- TASK
Only one stretch of the data below is wanted: the lines starting at the one with "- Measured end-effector" and ending at the one with "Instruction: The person", both included, given again exactly.

-- Opening Marker --

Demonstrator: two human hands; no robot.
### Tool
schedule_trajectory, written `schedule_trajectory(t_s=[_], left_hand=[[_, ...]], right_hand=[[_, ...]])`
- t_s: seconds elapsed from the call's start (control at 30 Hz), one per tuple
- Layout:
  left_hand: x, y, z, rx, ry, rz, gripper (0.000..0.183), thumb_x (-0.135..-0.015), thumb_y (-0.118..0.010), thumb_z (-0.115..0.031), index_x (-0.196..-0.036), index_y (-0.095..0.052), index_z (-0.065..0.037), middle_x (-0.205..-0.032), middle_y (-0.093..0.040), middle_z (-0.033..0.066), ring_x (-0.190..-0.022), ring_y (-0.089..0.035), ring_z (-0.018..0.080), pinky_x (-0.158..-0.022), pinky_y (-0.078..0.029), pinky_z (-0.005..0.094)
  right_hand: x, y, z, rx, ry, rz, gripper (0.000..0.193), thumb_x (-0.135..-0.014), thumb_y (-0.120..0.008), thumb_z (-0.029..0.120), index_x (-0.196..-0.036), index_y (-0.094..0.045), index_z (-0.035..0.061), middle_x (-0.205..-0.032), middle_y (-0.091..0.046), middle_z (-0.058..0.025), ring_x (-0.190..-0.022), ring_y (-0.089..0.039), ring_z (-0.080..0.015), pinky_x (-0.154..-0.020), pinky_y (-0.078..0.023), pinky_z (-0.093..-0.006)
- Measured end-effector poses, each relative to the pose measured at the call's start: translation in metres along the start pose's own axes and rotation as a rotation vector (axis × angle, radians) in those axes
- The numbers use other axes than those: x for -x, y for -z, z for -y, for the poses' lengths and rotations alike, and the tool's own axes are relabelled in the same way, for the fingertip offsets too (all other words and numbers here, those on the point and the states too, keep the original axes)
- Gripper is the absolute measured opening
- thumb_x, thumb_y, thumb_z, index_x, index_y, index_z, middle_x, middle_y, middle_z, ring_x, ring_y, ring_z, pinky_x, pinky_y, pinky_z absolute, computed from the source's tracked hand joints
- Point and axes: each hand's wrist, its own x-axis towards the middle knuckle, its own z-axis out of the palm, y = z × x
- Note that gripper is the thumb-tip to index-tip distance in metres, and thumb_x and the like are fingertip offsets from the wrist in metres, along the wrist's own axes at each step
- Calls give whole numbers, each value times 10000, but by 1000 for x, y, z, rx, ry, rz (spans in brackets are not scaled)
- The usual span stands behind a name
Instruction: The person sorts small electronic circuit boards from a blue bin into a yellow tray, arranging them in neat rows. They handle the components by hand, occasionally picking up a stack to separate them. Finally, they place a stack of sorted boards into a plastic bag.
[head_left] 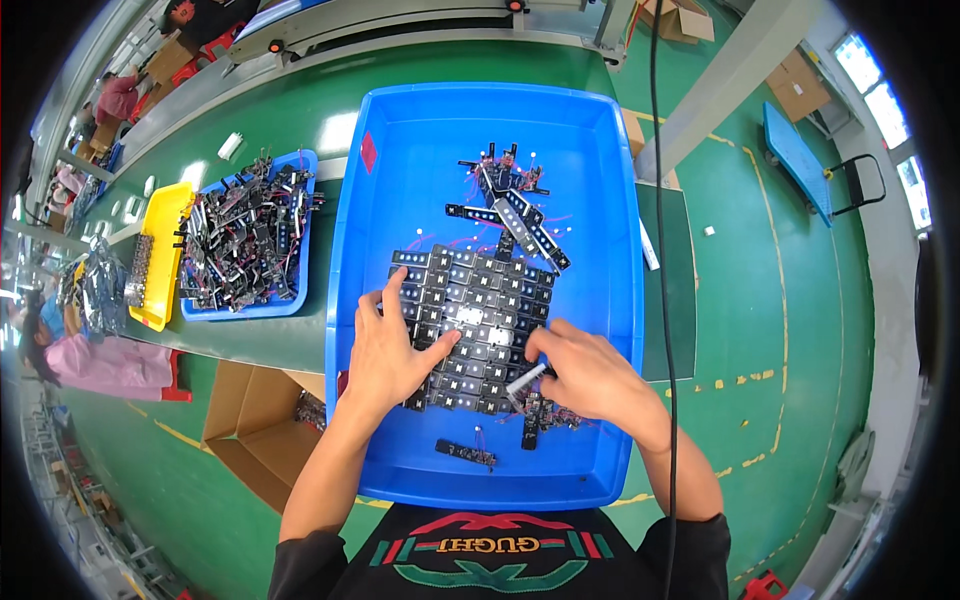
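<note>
A panel of black rectangular pieces (478, 325) with pale markings and dots lies in rows inside a large blue tray (400, 110). My left hand (383, 350) rests on its left side, thumb and forefinger spread apart on the pieces. At the panel's lower right, my right hand (590, 368) is closed, its fingers curled by a pale narrow strip (527, 381) that it seems to grip; the fingertips are partly hidden. Loose black pieces with thin wires (505, 185) are heaped above the panel. Another loose black piece (465, 452) lies below, near the tray's front.
Left of the tray, a smaller blue bin (245, 310) is heaped with similar wired pieces, beside a yellow tray (178, 225). An open cardboard box (255, 420) stands lower left. A black cable (660, 200) hangs down on the right. A blue trolley (797, 165) stands farther off.
</note>
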Motion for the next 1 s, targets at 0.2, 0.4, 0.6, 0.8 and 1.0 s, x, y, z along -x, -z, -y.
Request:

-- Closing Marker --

- PROBLEM SOLUTION
- Measured end-effector poses, each relative to the pose measured at the call's start: translation in metres along the start pose's own axes and rotation as a rotation vector (axis × angle, radians) in those axes
- The numbers use other axes than those: x for -x, y for -z, z for -y, for the poses' lengths and rotations alike, and the tool's own axes are relabelled in the same way, for the fingertip offsets too (all other words and numbers here, those on the point and the states too, keep the original axes)
- Gripper is the absolute measured opening
- thumb_x, thumb_y, thumb_z, index_x, index_y, index_z, middle_x, middle_y, middle_z, ring_x, ring_y, ring_z, pinky_x, pinky_y, pinky_z absolute, computed from the source's tracked hand joints
- Point and axes: each hand's wrist, its own x-axis towards the middle knuckle, its own z-axis out of the palm, y = z × x
- Note that gripper is the thumb-tip to index-tip distance in metres, and thumb_x and the like are fingertip offsets from the wrist in metres, along the wrist's own axes at each step
- Calls give whole numbers, each value times 10000, but by 1000 for x, y, z, rx, ry, rz (spans in brackets are not scaled)
- The usual span stands behind a name
Instruction: The person sorts small electronic circuit boards from a blue bin into a yellow tray, arranging them in neat rows. They handle the components by hand, occasionally picking up a stack to separate them. Finally, they place a stack of sorted boards into a plastic bag.

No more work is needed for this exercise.